## About this task
All of the data below should be set down again verbatim, without any images.

## Input data
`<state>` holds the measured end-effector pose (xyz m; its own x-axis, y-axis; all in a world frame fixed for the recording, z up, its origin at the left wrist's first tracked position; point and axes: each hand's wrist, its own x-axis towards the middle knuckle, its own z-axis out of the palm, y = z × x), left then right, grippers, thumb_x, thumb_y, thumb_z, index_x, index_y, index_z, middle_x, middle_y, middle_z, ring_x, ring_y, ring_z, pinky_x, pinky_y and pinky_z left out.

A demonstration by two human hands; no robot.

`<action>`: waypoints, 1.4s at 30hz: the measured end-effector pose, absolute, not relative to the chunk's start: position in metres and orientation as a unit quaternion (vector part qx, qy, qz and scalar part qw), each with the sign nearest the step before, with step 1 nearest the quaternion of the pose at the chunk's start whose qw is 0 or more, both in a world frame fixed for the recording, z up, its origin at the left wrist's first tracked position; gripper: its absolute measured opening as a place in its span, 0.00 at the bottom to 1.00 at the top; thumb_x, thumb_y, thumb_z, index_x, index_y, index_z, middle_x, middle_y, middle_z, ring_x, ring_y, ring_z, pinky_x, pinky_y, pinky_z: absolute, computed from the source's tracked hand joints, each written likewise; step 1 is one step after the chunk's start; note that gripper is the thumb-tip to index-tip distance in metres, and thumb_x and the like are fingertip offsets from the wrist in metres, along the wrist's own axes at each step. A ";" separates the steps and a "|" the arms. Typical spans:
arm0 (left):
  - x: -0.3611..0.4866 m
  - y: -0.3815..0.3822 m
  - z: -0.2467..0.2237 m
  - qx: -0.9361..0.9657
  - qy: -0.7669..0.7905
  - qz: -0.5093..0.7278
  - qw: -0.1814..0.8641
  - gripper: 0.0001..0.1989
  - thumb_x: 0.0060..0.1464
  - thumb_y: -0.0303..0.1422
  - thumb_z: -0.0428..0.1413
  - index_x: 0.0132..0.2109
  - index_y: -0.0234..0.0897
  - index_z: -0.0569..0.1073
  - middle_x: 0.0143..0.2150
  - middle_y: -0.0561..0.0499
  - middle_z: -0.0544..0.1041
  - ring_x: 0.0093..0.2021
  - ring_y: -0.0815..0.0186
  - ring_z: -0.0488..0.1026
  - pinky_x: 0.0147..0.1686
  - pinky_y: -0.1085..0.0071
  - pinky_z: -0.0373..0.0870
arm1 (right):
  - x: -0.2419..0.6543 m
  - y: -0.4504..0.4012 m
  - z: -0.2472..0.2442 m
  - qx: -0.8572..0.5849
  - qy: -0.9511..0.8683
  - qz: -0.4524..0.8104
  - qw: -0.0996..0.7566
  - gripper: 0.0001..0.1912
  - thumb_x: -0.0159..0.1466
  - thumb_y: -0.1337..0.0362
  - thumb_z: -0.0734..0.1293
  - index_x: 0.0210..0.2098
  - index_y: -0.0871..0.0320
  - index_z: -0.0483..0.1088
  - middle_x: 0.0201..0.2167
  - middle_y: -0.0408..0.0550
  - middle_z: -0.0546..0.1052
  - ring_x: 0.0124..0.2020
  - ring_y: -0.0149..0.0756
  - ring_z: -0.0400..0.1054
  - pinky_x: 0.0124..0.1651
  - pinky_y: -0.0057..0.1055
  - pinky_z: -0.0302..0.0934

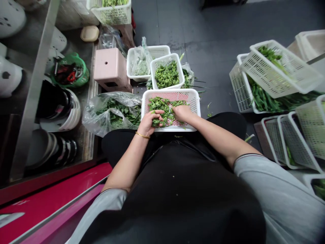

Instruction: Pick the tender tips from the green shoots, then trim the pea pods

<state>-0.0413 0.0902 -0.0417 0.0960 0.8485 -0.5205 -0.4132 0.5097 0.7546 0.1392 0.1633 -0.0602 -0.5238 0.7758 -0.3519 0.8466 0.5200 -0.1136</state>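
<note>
A white perforated basket [196,108] rests in front of my lap, with leafy green vegetables [162,105] heaped in its left and middle parts. My left hand [152,121], with a gold bracelet at the wrist, is at the basket's left side, its fingers curled around some greens. On the right, my right hand [181,112] reaches into the basket with its fingers pressed down among the greens; its fingertips are hidden. Just beyond stands a smaller white basket [182,76] of similar greens. A clear plastic bag of leaves [114,112] lies to the left.
A pink stool [110,66] stands at the left beside a metal shelf [38,67] with bowls and a green basket [85,76]. Another white basket [162,51] holds a plastic bag. Stacked white baskets [284,78] with greens stand at the right.
</note>
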 end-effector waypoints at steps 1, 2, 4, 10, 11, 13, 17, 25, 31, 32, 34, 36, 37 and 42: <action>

## Problem solution
`<state>` holds the measured end-effector pose (xyz m; its own x-axis, y-axis; all in a world frame fixed for the recording, z up, its origin at the left wrist's first tracked position; point and axes: each hand's wrist, its own x-axis towards the middle knuckle, its own z-axis out of the palm, y = z × x), left then right, grippers, thumb_x, thumb_y, thumb_z, index_x, index_y, index_z, middle_x, middle_y, middle_z, ring_x, ring_y, ring_z, pinky_x, pinky_y and pinky_z left out.

A demonstration by two human hands; no robot.

`<action>`: waypoints, 1.4s at 30hz: the measured end-effector pose, absolute, not relative to the chunk's start: position in metres and orientation as a unit quaternion (vector part qx, qy, qz and scalar part qw), each with the sign nearest the step before, with step 1 nearest the quaternion of the pose at the chunk's start whose qw is 0 or more, both in a world frame fixed for the recording, z up, its origin at the left wrist's first tracked position; gripper: its absolute measured opening as a place in its span, 0.00 at the bottom to 1.00 at the top; thumb_x, thumb_y, thumb_z, index_x, index_y, index_z, middle_x, middle_y, middle_z, ring_x, ring_y, ring_z, pinky_x, pinky_y, pinky_z: absolute, computed from the source's tracked hand joints, each written likewise; step 1 is one step after the chunk's start; note that gripper is the thumb-tip to index-tip distance in metres, and thumb_x and the like are fingertip offsets from the wrist in metres, along the wrist's own axes at each step. A ";" separates the steps and a "|" the arms. Typical spans:
arm0 (left):
  - x: -0.3611..0.4866 m
  - y: -0.3815..0.3822 m
  - z: -0.2467..0.2237 m
  - qx: -0.9361..0.9657
  - qy: -0.7669..0.7905
  - qz: -0.5093..0.7278
  - qw: -0.1814..0.8641
  - gripper: 0.0001..0.1989
  - thumb_x: 0.0060..0.1464
  - thumb_y: -0.0303..0.1422
  - thumb_z: -0.0428..0.1413
  - index_x: 0.0132..0.2109
  - index_y: -0.0234..0.0897
  - index_z: -0.0569..0.1073
  - middle_x: 0.0143..0.2150
  - middle_y: -0.0561..0.0499
  - middle_z: -0.0544..0.1041
  - ring_x: 0.0093..0.2021
  - ring_y: -0.0815..0.0186
  - ring_z: -0.0488..0.1026
  - pinky_x: 0.0147..0.1686
  - pinky_y: -0.1085..0.0071
  - pinky_z: -0.0373..0.0870
arm1 (right):
  - x: -0.2419..0.6543 m
  - y: -0.4504..0.4012 m
  - z: -0.2472..0.2442 m
  - qx: -0.8572..0.5849
  - qy: -0.9511..0.8683
  - qz: -0.4524..0.8104
  - qw: -0.0996..0.7566
  - gripper: 0.0001..0.1912
  - thumb_x: -0.0159..0.1466
  - thumb_y: -0.1337..0.0362
  - thumb_z: -0.0734..0.1293
  - index_x: 0.0210..0.2098
  - index_y: -0.0871..0.0320
  - index_z: -0.0483..0.1088
  - middle_x: 0.0201..0.2167
  - middle_y: -0.0408..0.0550
  - middle_z: -0.0546..0.1052
  - ring_x: 0.0124..0.2020
  - ring_y: -0.0149..0.0756
  - ring_z: -0.0400..0.1054
  - pinky_x: 0.0124..0.1651
  - pinky_y: -0.0057..0.1055
  - pinky_z: -0.0302..0.0934


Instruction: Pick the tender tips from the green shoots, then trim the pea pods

<state>-0.0413 0.0902 -0.0417 0.0960 0.8485 -0.5205 -0.4132 0.5097 0.7546 0.1392 0.1633 -0.0602 -0.5238 0.7758 -0.3519 0.8466 0.5200 -0.1136</state>
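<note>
A white perforated basket [196,108] rests in front of my lap, with leafy green vegetables [162,105] heaped in its left and middle parts. My left hand [152,121], with a gold bracelet at the wrist, is at the basket's left side, its fingers curled around some greens. On the right, my right hand [181,112] reaches into the basket with its fingers pressed down among the greens; its fingertips are hidden. Just beyond stands a smaller white basket [182,76] of similar greens. A clear plastic bag of leaves [114,112] lies to the left.
A pink stool [110,66] stands at the left beside a metal shelf [38,67] with bowls and a green basket [85,76]. Another white basket [162,51] holds a plastic bag. Stacked white baskets [284,78] with greens stand at the right.
</note>
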 end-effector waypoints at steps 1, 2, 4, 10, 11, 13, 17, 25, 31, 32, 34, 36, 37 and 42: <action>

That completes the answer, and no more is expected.